By Linda Kurti | 11 Nov 2016

Urbis’ Linda Kurti discusses ‘Health for All’ following the Health, Wellbeing and Society conference in Washington DC.

I was privileged to deliver the opening keynote address at the recent Health, Wellbeing and Society conference in Washington DC, and to spend two days with representatives of 17 countries – academics, policy makers, clinicians and practitioners – discussing issues relevant to the work of Urbis’ Economic and Social Advisory team. 

My address focused on the impact of universal health on population health and wellbeing, using the World Health Organization’s (WHO) definition of universal health access as: “That all people obtain the health services they need, of good quality, without suffering financial hardship when paying for them”.

In 2005, all WHO member states committed to a resolution that all countries should provide universal health coverage. According to the WHO this access includes three components: physical accessibility, financial affordability, and acceptability.

The reality is that health for all has not yet been achieved although 88 countries do provide health care for at least 80% of their populations, using tax or insurance mechanisms. 

Even so, the International Labour Organization (ILO) reported that nearly 40% of the world’s population did not have access to any form of legal health coverage.

The ILO’s analysis also suggests that internal access inequities correlate with a country’s income. Wealthy countries are more likely to have greater coverage for all people including the poor, whereas poorer countries are more likely to have greater inequities of health care access across the population. 

While global discourse has focused on disparities between countries, health equity within countries, including Australia, remains a focus for improvement. 

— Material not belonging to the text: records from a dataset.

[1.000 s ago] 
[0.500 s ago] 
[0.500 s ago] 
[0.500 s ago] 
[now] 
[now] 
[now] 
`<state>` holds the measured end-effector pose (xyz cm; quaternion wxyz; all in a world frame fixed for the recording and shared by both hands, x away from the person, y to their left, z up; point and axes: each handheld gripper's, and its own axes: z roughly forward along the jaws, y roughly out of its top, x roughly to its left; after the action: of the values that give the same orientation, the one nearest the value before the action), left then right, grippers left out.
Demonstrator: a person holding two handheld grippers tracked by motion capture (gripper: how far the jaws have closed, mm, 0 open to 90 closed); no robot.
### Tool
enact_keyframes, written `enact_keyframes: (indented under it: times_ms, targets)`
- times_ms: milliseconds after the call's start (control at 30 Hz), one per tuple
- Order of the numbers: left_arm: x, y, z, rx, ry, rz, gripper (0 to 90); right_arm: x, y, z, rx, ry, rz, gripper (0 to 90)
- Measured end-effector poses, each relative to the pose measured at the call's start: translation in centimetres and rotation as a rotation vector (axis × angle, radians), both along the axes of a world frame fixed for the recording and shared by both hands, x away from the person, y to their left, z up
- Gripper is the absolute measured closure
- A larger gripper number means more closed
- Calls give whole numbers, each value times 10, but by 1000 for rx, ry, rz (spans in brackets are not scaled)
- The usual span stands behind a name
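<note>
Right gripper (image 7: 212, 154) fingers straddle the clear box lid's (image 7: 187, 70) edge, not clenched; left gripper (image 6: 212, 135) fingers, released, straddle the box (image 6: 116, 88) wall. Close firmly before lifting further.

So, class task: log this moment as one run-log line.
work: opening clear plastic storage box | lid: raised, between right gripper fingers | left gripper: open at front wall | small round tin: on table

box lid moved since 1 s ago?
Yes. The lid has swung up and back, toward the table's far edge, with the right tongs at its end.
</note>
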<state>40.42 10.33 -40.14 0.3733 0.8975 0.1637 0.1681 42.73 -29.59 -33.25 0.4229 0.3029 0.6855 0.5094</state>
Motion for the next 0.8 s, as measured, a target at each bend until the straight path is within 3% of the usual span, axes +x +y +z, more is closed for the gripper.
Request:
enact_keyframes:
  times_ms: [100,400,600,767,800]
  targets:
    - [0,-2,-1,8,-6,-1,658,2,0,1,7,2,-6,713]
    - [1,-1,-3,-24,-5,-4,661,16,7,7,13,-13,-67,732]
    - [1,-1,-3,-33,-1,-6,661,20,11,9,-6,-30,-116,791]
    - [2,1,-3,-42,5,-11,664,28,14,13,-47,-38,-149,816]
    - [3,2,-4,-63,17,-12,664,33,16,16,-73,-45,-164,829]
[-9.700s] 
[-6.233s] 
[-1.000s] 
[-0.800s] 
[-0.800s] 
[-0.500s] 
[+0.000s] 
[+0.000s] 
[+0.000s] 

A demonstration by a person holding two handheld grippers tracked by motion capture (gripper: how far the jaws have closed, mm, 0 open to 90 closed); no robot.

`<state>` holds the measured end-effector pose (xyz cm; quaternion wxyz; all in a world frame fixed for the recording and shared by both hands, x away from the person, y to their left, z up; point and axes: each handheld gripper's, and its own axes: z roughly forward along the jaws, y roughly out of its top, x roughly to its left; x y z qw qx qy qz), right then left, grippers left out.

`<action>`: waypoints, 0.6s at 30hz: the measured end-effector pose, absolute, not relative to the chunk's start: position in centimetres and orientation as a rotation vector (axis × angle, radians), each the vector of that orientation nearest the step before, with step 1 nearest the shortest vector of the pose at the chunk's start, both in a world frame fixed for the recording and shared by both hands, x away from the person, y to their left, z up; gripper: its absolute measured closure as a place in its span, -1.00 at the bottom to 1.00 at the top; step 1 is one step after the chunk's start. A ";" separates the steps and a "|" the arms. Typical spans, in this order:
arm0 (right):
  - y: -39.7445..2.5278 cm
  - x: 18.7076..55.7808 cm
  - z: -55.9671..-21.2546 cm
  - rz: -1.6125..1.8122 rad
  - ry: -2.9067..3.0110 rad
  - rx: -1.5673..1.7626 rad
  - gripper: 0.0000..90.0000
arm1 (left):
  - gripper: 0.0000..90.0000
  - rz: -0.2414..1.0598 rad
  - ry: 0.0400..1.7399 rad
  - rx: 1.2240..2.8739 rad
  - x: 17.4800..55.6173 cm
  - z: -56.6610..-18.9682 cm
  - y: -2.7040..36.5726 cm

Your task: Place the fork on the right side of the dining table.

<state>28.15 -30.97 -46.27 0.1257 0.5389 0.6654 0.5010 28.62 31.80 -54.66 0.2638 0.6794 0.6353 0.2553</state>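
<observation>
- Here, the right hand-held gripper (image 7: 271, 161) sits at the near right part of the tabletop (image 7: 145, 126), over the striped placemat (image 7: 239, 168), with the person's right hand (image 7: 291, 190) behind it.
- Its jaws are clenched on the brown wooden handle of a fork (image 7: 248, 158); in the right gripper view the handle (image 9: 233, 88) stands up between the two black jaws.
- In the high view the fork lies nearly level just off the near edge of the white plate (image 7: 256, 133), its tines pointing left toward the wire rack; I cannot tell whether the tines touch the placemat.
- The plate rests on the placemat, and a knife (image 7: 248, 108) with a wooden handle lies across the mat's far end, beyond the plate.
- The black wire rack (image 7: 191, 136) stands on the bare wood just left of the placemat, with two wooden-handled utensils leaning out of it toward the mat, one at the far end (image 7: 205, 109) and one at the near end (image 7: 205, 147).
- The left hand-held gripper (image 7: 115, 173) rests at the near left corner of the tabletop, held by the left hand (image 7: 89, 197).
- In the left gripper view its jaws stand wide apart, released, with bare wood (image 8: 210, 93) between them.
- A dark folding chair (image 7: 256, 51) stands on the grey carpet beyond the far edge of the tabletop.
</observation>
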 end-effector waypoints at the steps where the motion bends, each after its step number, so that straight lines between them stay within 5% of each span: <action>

Although Australia is one of the world’s wealthiest countries, we experience three conundrums:

  • we have universal health access, but there are continuing disparities between population cohorts, particularly Aboriginal and Torres Strait Islander Australians, people from low socio-economic backgrounds, and new migrants
  • we have strong primary and community care sectors but we also have the 5th highest rates of obesity in the OECD, with higher than average preventable hospitalisation rates for several chronic conditions
  • most worryingly, while Australians generally report high levels of life satisfaction, the recently released Global Burden of Disease study has reported that self-harm is the 4th leading cause of death in Australia, the OECD reports that we are the 2nd highest consumer of anti-depressants in the OECD, and the WHO reports that neuro-psychiatric conditions are the largest contributor to years of life lost to mortality and disability in Australia

Universal health coverage still offers the best opportunity to redress the balance between those who have the resources to access health care and those who don’t

Australia has been implementing reforms to the health system for a number of years, and these statistics are well known to clinicians, health service managers, and policy makers. International experience suggests that addressing these conundrums could include the following:

  • reducing the level of out-of-pocket expenses for health services in Australia, which is higher than the OECD average, to assist those who struggle to pay for health care, including dental care
  • exploring the use of public-private partnerships to identify the most efficient and effective ways of utilising available resources
  • improving mental health services, and preventative mental health services to address the high levels of neuro-psychiatric conditions within the Australian population

Urbis’ Economic and Social Advisory team continues to assist governments to find solutions to these challenges in the following ways:

  • evaluating health and social services (eg the evaluation of a state-wide home-based palliative care service; an evaluation of a national mental health service to support people with severe and persistent mental illness)
  • undertaking cost benefit and social return on investment analyses (eg economic and cost benefit analyses for child protection, family functioning, and disability programs)
  • conducting primary research on broader structural factors influencing population health and wellbeing to inform the development of policy (eg the review of the transfer of a health clinic from government to Aboriginal community control; program mapping and gap analyses).

The world’s population has grown and aged, particularly in developed countries such as Australia. Population mobility has increased for a range of reasons including economic opportunity, war and environmental displacement, and shifts in family structures. There is an apparently unquenchable demand for health services, with 400 million people globally still lacking access to one or more essential health services.

Universal health coverage still offers the best opportunity to redress the balance between those who have the resources to access health care and those who don’t. Australia and other countries around the world continue to seek ways to ensure that Health for All is not just a slogan but a reality.